It appears to be a variety of Oyster Mushroom
This was one of the few things I've done, that actually worked exactly as the instructions claimed, almost to the day.  I could have misted them more and the results would have been better, but Im still excited with what I got, and gives me something to do over the winter.  I doubt Ill get the $30 back in mushrooms that i spent on the kit, but it was fun.  Other mushroom logs I didn't have as much luck with.

Elm Oyster Garden Kit | 100th Monkey Mushroom Farm


----------



## Addie (Jun 29, 2015)

larry_stewart said:


> Whats even sadder than this, is that I haven't shared my daughters prom or graduation pics yet with anyone, yet Im parading this mushroom pics around like its my kid



Well, get busy. You know we are crazy for pictures. I love prom night. You get to see all the girls in their beautiful gowns and boys nervous about taking their date out for the first fancy date. In this neighborhood everyone comes out and gets pictures. Even though it isn't even their kid. You even see some on the neighbors with tears. So send those pictures so we can all go Oooh and get choked up remembering sending our own kids out the door. 

That is quite a neat hobby you have there. It does sound like fun. I can't blame you for getting so excited. That is quite a big success. Congratulations on your farming skills.


----------



## Dawgluver (Jun 29, 2015)

Your mushrooms are gorgeous, Larry!  I'd parade them around too!

Eons ago, I ordered a shitake log from a catalog, and faithfully followed the instructions.  I got 3 mushrooms, and nothing after that, even though it was touted as a repeat producer.

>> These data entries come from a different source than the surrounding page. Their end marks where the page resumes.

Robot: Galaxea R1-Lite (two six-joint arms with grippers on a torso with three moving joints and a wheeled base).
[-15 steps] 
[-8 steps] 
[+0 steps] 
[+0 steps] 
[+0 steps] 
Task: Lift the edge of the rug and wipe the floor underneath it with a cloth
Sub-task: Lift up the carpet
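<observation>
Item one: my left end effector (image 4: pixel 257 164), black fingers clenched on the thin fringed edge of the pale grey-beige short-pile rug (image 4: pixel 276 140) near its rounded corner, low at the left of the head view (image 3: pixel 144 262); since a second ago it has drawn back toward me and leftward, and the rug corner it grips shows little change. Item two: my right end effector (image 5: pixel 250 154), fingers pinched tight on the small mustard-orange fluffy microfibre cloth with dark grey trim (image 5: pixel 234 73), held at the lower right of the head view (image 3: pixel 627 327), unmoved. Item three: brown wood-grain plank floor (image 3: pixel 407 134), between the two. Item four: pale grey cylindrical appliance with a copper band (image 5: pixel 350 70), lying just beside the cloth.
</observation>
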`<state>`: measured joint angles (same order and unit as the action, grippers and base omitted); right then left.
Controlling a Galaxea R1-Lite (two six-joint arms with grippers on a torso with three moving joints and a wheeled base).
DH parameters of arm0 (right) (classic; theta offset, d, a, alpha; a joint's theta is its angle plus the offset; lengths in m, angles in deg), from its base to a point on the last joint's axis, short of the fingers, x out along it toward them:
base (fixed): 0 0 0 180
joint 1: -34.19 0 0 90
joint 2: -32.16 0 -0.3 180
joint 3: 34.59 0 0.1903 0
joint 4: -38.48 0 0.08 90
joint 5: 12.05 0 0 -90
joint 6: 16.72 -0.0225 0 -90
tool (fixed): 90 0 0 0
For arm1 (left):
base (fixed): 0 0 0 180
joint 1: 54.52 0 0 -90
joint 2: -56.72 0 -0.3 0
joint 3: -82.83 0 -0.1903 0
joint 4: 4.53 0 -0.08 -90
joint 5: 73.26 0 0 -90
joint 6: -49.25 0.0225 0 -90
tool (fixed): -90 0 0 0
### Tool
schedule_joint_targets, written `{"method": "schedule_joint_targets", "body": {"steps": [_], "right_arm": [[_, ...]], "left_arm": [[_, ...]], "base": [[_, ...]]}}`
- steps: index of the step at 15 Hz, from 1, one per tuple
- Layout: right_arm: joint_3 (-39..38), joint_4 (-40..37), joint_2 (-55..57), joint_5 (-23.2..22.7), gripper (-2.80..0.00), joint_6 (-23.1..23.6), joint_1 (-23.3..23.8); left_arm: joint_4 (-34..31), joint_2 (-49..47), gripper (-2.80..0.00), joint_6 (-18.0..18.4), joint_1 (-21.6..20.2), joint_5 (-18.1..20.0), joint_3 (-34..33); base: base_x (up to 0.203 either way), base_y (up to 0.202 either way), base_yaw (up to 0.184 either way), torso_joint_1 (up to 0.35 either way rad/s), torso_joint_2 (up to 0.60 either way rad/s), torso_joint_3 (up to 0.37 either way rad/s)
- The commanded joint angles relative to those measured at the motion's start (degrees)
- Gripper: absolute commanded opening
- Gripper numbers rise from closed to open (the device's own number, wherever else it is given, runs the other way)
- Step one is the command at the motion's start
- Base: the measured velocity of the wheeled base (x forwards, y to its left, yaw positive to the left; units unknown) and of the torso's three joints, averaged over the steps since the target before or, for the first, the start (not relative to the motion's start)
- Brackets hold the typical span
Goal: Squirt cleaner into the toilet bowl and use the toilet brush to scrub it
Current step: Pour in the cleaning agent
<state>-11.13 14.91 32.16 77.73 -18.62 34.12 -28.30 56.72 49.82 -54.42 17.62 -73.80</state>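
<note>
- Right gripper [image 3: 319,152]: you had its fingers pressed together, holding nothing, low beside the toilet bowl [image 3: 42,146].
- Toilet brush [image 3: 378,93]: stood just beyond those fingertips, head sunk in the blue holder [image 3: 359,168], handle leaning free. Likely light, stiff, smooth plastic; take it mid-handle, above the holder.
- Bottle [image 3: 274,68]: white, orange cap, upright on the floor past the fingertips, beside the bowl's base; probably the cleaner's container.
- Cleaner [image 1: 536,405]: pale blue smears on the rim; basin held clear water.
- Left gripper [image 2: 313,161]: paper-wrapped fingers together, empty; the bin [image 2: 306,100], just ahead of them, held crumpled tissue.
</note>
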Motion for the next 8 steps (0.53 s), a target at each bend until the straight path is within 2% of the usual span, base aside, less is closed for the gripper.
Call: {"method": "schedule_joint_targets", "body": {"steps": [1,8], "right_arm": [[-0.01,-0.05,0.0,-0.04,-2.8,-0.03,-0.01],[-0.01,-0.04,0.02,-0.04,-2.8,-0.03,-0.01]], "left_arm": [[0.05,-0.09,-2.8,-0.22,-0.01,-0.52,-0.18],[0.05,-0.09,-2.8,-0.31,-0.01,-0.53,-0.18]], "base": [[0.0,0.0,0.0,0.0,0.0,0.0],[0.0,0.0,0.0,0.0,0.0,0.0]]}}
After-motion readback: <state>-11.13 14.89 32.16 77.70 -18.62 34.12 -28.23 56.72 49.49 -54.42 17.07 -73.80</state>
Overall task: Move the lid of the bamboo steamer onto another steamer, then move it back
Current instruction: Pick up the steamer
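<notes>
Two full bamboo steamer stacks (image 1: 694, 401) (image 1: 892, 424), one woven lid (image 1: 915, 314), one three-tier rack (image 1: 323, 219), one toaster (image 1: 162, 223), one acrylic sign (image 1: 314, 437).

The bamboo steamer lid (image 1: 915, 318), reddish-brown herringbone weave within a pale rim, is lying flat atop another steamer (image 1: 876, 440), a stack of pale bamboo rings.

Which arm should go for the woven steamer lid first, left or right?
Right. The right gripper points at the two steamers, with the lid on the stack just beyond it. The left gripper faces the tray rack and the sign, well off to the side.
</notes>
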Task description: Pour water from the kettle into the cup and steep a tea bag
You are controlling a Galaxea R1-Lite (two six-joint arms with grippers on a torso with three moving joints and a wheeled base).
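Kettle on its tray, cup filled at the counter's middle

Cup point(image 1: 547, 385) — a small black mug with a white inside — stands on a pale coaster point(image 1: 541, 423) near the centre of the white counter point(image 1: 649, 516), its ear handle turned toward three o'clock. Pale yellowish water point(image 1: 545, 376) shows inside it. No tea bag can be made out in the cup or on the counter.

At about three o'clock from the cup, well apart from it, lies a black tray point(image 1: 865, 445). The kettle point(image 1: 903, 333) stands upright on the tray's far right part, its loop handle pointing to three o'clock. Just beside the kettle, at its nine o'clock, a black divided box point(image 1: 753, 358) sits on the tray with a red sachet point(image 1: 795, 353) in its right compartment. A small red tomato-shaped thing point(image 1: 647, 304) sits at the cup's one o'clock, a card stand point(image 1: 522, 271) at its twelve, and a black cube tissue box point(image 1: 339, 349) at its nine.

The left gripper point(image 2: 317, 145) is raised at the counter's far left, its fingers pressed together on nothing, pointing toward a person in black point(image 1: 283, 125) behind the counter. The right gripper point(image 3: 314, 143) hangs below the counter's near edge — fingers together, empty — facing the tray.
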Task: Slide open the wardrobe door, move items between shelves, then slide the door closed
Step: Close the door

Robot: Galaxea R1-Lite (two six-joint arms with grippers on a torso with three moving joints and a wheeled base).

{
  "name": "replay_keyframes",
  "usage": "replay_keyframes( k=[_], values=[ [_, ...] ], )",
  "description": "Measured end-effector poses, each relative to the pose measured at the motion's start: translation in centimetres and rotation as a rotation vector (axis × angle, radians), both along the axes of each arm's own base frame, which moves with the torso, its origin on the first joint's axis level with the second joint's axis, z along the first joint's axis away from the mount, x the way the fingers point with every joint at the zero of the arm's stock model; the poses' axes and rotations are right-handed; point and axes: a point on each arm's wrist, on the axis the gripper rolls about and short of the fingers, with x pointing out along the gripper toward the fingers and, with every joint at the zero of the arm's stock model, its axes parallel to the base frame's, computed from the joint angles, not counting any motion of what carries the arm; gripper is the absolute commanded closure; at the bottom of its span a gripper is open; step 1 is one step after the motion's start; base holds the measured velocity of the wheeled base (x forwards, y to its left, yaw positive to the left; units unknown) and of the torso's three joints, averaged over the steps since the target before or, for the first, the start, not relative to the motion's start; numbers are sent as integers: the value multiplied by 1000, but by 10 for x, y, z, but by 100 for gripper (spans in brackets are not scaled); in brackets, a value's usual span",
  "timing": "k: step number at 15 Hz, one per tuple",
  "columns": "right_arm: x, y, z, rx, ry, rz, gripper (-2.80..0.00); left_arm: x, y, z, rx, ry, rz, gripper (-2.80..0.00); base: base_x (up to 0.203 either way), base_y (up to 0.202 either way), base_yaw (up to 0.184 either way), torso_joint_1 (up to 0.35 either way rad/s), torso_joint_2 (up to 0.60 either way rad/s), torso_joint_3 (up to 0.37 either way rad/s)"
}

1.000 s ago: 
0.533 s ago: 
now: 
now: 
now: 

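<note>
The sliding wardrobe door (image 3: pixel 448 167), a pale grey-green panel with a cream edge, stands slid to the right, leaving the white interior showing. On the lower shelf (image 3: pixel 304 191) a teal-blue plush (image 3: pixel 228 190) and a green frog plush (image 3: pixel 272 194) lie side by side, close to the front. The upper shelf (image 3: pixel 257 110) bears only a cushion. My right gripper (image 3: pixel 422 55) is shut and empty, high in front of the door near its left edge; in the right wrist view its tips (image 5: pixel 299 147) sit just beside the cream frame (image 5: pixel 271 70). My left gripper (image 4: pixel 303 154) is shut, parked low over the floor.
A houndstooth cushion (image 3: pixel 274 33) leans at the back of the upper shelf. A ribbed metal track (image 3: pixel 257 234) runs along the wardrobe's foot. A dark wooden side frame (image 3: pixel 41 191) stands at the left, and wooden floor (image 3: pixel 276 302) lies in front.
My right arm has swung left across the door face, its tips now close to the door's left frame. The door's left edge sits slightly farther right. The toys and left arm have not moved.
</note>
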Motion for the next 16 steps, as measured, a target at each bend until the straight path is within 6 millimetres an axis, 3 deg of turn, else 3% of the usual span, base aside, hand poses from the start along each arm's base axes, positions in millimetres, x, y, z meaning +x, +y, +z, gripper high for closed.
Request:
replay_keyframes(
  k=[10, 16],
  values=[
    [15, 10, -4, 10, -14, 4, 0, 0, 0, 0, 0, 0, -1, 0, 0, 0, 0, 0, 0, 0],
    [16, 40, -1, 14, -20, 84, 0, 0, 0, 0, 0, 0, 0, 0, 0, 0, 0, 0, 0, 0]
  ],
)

What we are lucky for around here are Hen of the Woods mushrooms.  I haven't found any myself, but we're blessed to have a friend with Hen benefits who does.  Hens definitely need to be washed, even soaked in salt water, to get the bugs and ookies out, but they are absolutely delicious, and never get slimy or mushy.  They last forever in the freezer, and are great for dehydrating.


----------



## Addie (Jun 29, 2015)

Gee Dawg, my sister had a back retaining wall that was built in the 1700. She used to collect the Hen in the Woods every year. They just kept coming back, over and over. Faithful little buggers.


----------



## Dawgluver (Jun 29, 2015)

Addie, I envy your sister!  One of our neighbors had a dying tree that was great for Hens.  Sadly, he cut it down and burned out the stump.  But our friend still thinks of us, and brings us a stash when he finds them.  His own family won't eat them!


----------



## Addie (Jun 29, 2015)

They don't know what they are missing. YUM!


----------



## CharlieD (Jun 29, 2015)

I wash whole mushrooms, but not the sliced ones. Also I for sure wash the wild mushrooms several times.


----------



## CWS4322 (Jun 29, 2015)

Here's to a link of Pheasant backs. 


https://en.wikipedia.org/wiki/Polyporus_squamosus#/media/File:Polyporus_squamosus_01.jpg


----------



## larry_stewart (Jun 29, 2015)

My friends, friend goes mushroom hunting each year for hen of the woods.  He actually sets his gps so he knows exactly where each tree is located.  Thats taking it to a whole other level.


----------



## CWS4322 (Jun 29, 2015)

I only hunt for wild mushrooms in my yard. Morels, chanterelles, puffballs, pheasant backs, and turkey tails.


----------



## tenspeed (Jun 30, 2015)

I followed the suggestions of a quick rinse with the sprayer and promptly drying just before using.  Worked out well.  Thanks to all for the info.


----------



## lyndalou (Jun 30, 2015)

I do what Andy does.


----------



## CarolPa (Jul 28, 2015)

I'm a little late on this thread but wanted to make a comment.  If I get mushrooms that are "new", nice and white, I just wipe them with a damp cloth.  But once they get a little older, or if they have that black stuff clinging to them I peel them.  DH think's I'm nuts, and some people here probably do too.  Mostly I just fry them and it makes me feel better that all that stuff is off them.  When they are new, you can't really peel them but they peel easily when they get older.


----------



## RPCookin (Jul 28, 2015)

I heard a comment (I think maybe it was Bobby Flay?) that you should let those generic button mushrooms age a few days before using them.  Letting them go a bit brown actually adds flavor to what is otherwise a fairly bland mushroom.  I've used them after being in the fridge for 7 or 8 days and found them quite good.  I wouldn't use them raw for a salad, but sautéed or incorporated into a dish they work just fine.


----------



## taxlady (Jul 28, 2015)

Thanks for the tips Carole  and RP. I have some mushrooms, um, "aging" in the fridge.


----------



## Chef Kenny (Aug 13, 2015)

taxlady said:


> Thanks for the tips Carole  and RP. I have some mushrooms, um, "aging" in the fridge.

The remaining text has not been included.